This is the problem that causes things to spin out of control in Dr. Strangelove. Technically, it was completely within President Muffley’s and military command’s control to fix the crisis started by Jack D. Ripper. All they had to do was send out a simple order to their bombers to call them back. Easy peasy. But because the protocols had become so convoluted and the ability to keep tabs on everyone and every nuke so difficult, the crisis snowballed to the point where it was too late for anyone to do anything about it. Again, the US military in the 1960s may have put on a brave front that it had everything under control, but it’s very likely that everyone took Dr. Strangelove’s message to heart.

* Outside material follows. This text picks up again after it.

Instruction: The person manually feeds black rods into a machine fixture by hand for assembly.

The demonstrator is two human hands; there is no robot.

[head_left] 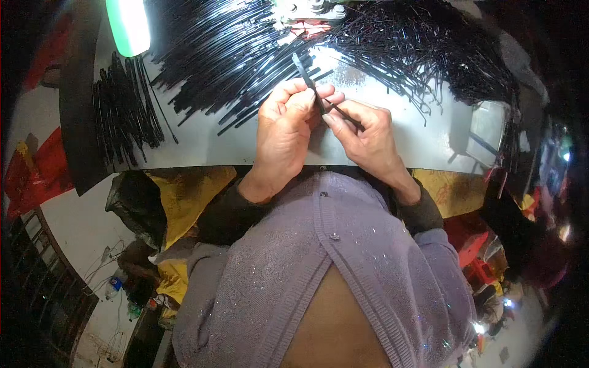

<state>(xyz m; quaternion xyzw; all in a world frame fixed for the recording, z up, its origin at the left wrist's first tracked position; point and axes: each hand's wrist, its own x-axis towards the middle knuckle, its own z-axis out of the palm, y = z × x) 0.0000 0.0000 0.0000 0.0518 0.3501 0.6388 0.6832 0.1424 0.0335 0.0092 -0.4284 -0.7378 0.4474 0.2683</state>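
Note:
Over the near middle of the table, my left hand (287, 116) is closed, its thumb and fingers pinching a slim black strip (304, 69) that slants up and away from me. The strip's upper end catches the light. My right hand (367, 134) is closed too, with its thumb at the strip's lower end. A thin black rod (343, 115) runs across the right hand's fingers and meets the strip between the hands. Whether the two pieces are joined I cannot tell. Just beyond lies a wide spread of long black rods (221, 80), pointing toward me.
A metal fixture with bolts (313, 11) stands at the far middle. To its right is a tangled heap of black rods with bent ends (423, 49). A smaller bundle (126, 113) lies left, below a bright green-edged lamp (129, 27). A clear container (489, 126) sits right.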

Fail Safe had nothing constructive to say. Literally, its entire message was, “Nukes are bad; be very, very afraid of them. Feel helpless against them.” That was all. The point was to be alarmist, to frighten the public to death about how evil nukes were. To what end? None whatsoever.
Dr. Strangelove’s Characters Were Realistic
It might seem absurd to claim that Dr. Strangelove’s characters were realistic compared to the characters of Fail Safe. But if you forget the zany characterizations and one liners, you will see that the characters in that film had more realistic reactions to their situation than the ones in Fail Safe.
As an example, let’s compare and contrast two scenes involving Major Kong of Dr. Strangelove and Colonel Grady of Fail Safe to show what I mean.
It goes without saying that Major Kong is a complete and total goofball, the kind who would hop on top of a falling nuke and ride it like a bronco to his death. However, when he is first told by his subordinates to nuke Russia, his first reaction isn’t to mindlessly accept the order. He refuses to believe it. In fact, he even insults them for a long time before he decides to double check for himself whether the codes are correct or not.
This is a perfectly normal, human reaction that anyone would’ve had in that situation. First of all, the directive was coming out of left field. As far as Kong knew, there were no known tensions at the time that would lead to this type of drastic decision. Also, because ordering a nuclear strike was such a momentous decision, Kong was naturally hesitant and wanted to second guess the order. He even says as much that there must be some mistake and has everyone double check the codes for good measure.
Now let’s look at that long, drawn out sequence from Fail Safe in which The President tries to convince Colonel Grady that there’s been a mistake and that he’s supposed to turn back. In this scene, The President and both Grady’s wife are on a communications line begging him to realize that his order to nuke Moscow is a mistake. However, no matter what they say, he absolutely refuses.
Keep in mind–it’s The President on special line of communication that only a few select members of the government and military have access to. Any sane, rational adult would think, “The President of the United States is talking to me on a special line only accessible to military command. Not only that, the President took the trouble to have my wife brought in to also speak to me on this very special line. Maybe this is all just a mistake after all.”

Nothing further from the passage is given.